All that is wanted is a word-for-word retyping of the lines from the one containing "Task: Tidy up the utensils" through the end of the material below.

::::

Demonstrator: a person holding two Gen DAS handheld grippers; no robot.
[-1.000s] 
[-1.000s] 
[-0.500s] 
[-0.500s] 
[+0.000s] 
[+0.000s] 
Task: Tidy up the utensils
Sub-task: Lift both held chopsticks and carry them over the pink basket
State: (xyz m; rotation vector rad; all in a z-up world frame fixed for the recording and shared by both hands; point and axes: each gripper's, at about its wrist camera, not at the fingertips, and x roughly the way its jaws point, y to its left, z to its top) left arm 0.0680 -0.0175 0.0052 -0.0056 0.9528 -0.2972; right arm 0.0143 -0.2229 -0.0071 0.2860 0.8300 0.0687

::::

▸ **SOLUTION TO THIS TASK**:
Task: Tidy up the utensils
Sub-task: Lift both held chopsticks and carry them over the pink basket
State: (xyz m; rotation vector rad; all in a z-up world frame fixed for the recording and shared by both hands; point and axes: each gripper's, at about its wrist camera, not at the fingertips, and x roughly the way its jaws point, y to its left, z to its top) left arm 0.0680 -0.0175 0.0052 -0.0056 0.9528 -0.2972; right arm 0.0143 -0.2229 -0.0071 0.2860 0.8300 0.0687

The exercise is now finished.